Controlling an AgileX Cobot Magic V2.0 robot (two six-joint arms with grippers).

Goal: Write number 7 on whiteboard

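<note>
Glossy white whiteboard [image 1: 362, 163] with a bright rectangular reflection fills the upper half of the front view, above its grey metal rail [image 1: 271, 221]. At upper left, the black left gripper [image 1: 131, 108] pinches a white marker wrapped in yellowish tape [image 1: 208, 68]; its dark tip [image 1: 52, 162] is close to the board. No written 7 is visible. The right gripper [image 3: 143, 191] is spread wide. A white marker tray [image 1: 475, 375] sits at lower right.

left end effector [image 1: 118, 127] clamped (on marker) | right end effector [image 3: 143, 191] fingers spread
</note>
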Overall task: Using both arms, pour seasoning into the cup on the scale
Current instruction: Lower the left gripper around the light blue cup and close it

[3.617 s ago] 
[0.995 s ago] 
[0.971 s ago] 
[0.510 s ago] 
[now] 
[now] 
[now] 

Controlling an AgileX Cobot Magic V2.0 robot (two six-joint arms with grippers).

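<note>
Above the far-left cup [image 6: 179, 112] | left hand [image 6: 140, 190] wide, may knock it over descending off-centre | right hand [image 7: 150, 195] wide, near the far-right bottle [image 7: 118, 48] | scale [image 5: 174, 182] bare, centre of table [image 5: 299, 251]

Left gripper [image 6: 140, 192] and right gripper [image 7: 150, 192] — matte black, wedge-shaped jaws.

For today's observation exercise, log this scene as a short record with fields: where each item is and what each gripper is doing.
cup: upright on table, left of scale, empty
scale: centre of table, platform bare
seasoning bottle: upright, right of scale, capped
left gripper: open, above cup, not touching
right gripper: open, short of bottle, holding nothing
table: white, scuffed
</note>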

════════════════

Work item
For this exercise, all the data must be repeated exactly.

Answer for this exercise
Controlling an AgileX Cobot Magic V2.0 robot (two six-joint arms with grippers).

Goal: Write number 7 on whiteboard

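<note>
Glossy white whiteboard [image 1: 362, 163] with a bright rectangular reflection fills the upper half of the front view, above its grey metal rail [image 1: 271, 221]. At upper left, the black left gripper [image 1: 131, 108] pinches a white marker wrapped in yellowish tape [image 1: 208, 68]; its dark tip [image 1: 52, 162] is close to the board. No written 7 is visible. The right gripper [image 3: 143, 191] is spread wide. A white marker tray [image 1: 475, 375] sits at lower right.

left end effector [image 1: 118, 127] clamped (on marker) | right end effector [image 3: 143, 191] fingers spread
</note>
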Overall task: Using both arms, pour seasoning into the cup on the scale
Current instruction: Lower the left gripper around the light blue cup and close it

[3.617 s ago] 
[0.995 s ago] 
[0.971 s ago] 
[0.510 s ago] 
[now] 
[now] 
[now] 

Controlling an AgileX Cobot Magic V2.0 robot (two six-joint arms with grippers).

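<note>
Above the far-left cup [image 6: 179, 112] | left hand [image 6: 140, 190] wide, may knock it over descending off-centre | right hand [image 7: 150, 195] wide, near the far-right bottle [image 7: 118, 48] | scale [image 5: 174, 182] bare, centre of table [image 5: 299, 251]

Left gripper [image 6: 140, 192] and right gripper [image 7: 150, 192] — matte black, wedge-shaped jaws.

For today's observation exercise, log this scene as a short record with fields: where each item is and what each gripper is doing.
cup: upright on table, left of scale, empty
scale: centre of table, platform bare
seasoning bottle: upright, right of scale, capped
left gripper: open, above cup, not touching
right gripper: open, short of bottle, holding nothing
table: white, scuffed
</note>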

This output is now complete.